Only the lines from the top of the data through the line with "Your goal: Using" should be repeated, each exactly as written.

# [Supplied information]
● ● ● ● ● ● ●
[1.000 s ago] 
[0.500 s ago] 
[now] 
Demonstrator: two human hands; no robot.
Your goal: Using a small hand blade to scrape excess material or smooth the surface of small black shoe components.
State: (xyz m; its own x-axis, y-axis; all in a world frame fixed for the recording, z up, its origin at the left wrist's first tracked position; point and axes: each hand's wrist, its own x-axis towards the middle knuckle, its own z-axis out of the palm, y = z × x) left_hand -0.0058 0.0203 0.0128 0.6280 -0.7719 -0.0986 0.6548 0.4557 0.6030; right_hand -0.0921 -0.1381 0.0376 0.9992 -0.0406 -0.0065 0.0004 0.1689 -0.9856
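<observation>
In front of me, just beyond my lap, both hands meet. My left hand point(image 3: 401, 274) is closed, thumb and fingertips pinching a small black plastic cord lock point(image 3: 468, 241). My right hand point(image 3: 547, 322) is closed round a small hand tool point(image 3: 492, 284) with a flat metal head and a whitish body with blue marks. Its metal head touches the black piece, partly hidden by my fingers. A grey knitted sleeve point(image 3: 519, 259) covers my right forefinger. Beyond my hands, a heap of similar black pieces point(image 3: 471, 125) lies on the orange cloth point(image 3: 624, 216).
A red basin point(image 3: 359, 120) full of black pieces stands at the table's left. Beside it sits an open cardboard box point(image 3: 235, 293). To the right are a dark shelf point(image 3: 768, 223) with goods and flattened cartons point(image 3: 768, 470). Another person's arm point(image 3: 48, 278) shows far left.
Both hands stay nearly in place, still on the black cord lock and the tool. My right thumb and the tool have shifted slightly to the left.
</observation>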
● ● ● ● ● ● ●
# [Solution to the problem]
[1.000 s ago] 
[0.500 s ago] 
[now] 
Demonstrator: two human hands; no robot.
Your goal: Using a small hand blade to scrape excess material or smooth the surface of small black shoe components.

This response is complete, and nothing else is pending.